◆ EXERCISE AIM: Give again, word for word, the lines below that run from the line with "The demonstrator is" through the line with "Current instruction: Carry". Drop the pictures.

• • • • • • •

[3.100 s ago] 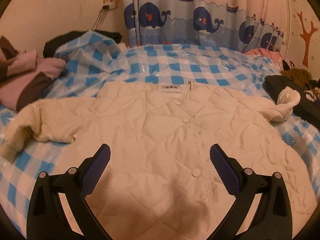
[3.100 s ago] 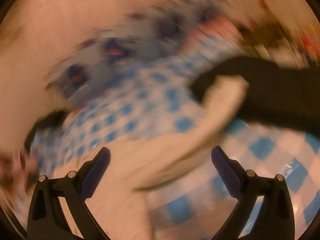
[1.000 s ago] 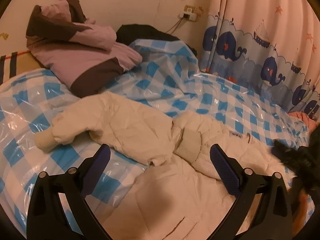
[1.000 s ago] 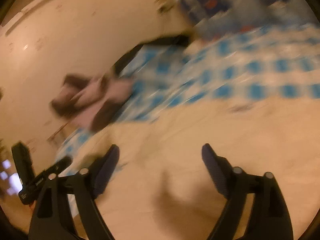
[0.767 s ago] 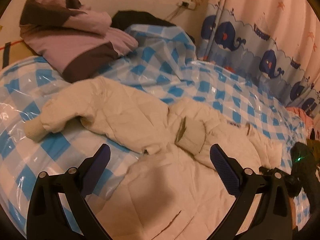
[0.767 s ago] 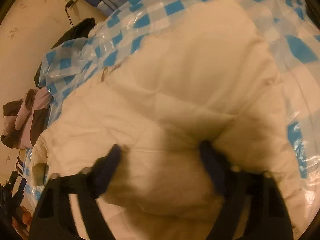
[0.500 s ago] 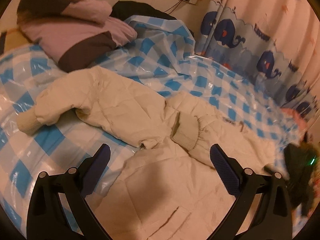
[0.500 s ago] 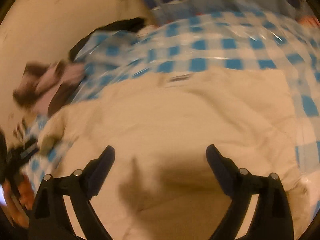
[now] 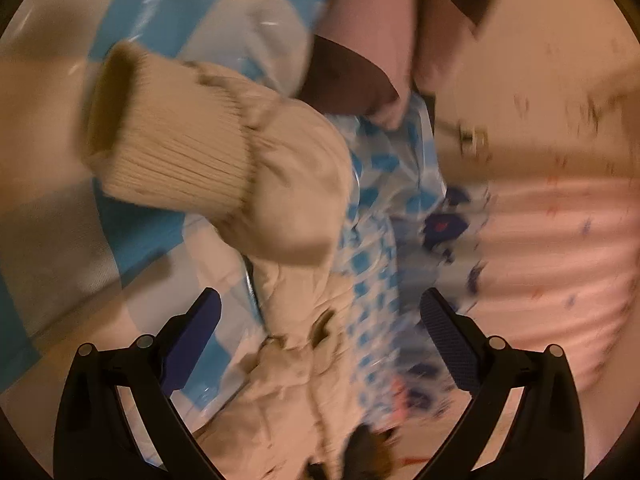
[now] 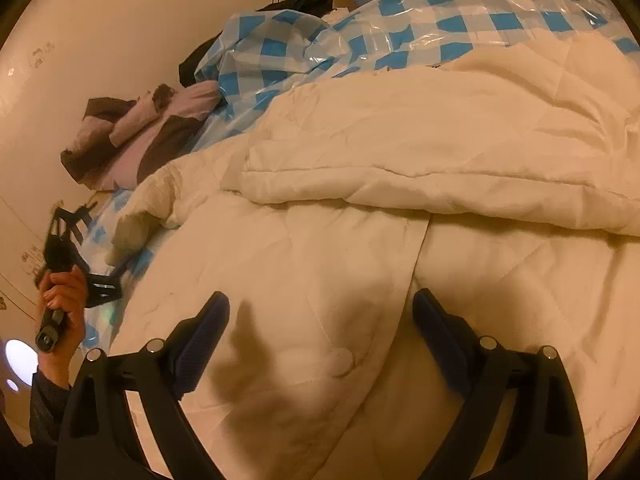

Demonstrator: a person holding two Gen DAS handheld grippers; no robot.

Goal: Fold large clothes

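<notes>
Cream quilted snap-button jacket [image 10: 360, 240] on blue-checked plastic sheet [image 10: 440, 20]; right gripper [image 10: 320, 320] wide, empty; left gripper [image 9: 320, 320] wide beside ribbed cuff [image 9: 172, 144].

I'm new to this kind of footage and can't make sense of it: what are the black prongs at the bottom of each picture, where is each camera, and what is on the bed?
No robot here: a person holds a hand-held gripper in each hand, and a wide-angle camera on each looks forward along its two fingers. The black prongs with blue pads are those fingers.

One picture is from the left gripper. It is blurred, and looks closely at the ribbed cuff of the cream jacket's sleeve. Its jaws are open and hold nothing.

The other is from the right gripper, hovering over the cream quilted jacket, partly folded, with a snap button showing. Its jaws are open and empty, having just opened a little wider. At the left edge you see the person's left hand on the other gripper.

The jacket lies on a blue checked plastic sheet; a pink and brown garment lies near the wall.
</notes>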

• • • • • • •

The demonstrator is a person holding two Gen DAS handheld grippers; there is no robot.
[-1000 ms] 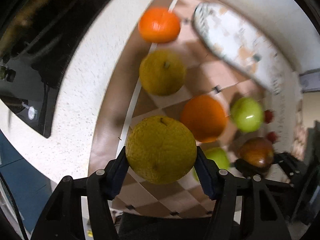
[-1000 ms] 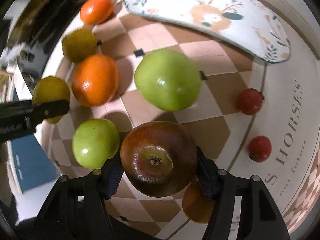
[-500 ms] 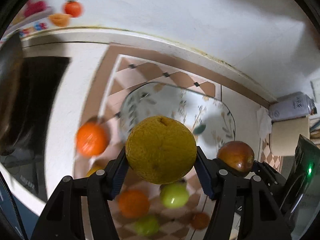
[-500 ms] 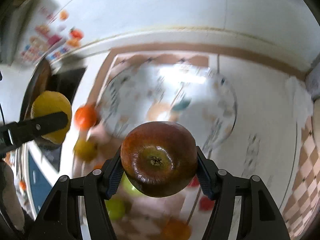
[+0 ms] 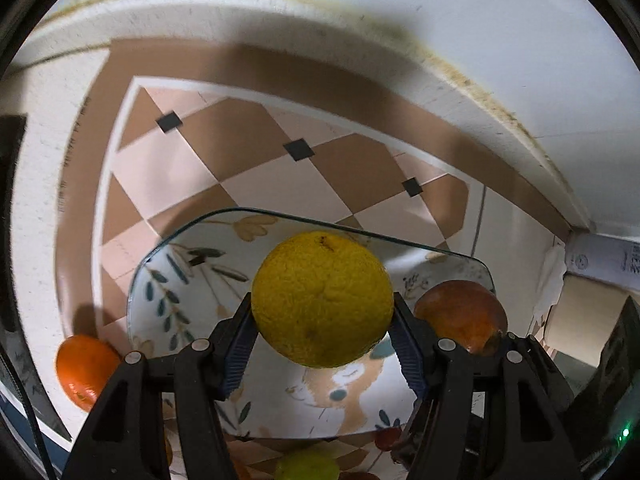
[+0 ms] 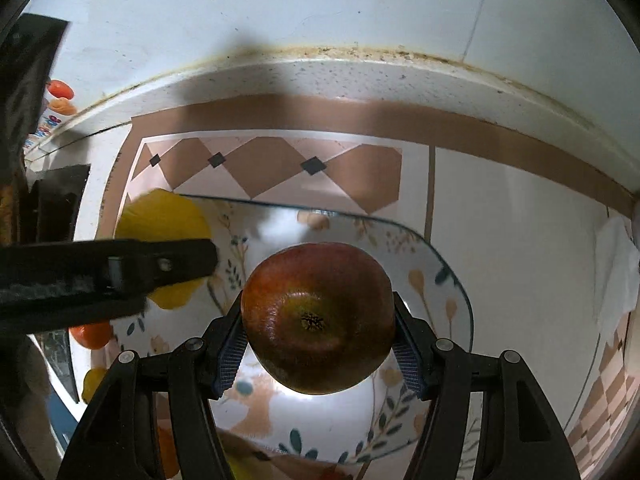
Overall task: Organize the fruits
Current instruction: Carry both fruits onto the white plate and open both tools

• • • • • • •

◆ RESULT OF THIS EXERCISE:
The demonstrator is a person holding two Gen DAS handheld grippers; there is no robot.
[-1000 ms] 
[-1000 ms] 
[-500 ms] 
[-500 ms] 
[+0 ms] 
[+0 ms] 
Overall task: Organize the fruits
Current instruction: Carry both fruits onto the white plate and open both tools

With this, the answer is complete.